| WORK INSTRUCTIONS |
Each line from the material with the word "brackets" in it must be copied.
*** Opening of SOURCE DATA ***
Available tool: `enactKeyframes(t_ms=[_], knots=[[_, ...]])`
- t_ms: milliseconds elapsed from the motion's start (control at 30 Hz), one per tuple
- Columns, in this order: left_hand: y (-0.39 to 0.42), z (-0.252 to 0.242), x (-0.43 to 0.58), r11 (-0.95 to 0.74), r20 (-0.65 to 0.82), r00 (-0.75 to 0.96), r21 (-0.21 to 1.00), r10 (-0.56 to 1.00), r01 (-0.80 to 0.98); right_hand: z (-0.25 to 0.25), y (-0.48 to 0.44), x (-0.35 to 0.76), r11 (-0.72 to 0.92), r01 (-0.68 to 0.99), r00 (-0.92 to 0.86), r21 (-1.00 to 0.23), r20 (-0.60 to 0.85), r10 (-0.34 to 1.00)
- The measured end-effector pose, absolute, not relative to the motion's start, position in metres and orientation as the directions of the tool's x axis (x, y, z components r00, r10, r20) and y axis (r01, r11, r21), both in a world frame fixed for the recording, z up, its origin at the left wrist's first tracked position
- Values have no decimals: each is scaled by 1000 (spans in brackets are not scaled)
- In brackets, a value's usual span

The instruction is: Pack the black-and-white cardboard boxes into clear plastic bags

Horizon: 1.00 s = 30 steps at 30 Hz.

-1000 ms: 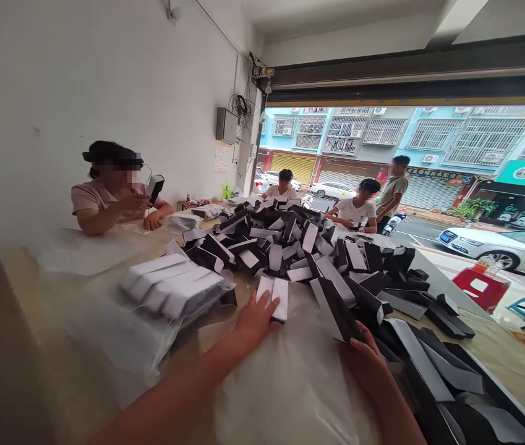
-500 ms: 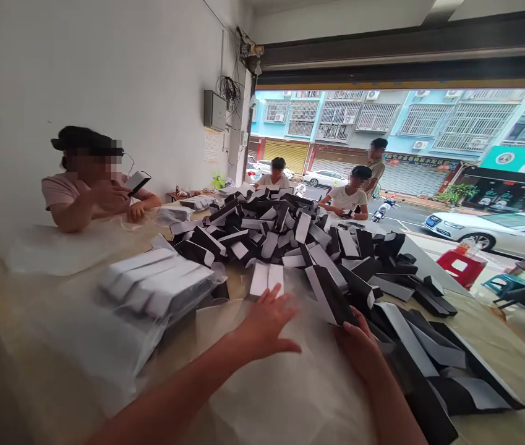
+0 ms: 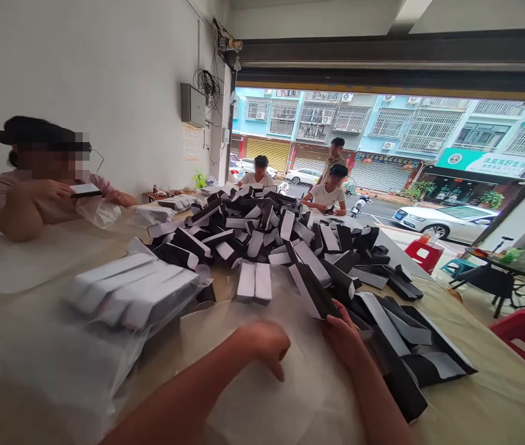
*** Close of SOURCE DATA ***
| EXERCISE SOLUTION |
- Values have no decimals: each is scaled by 1000 (spans in brackets are not scaled)
- In brackets, a value's usual span

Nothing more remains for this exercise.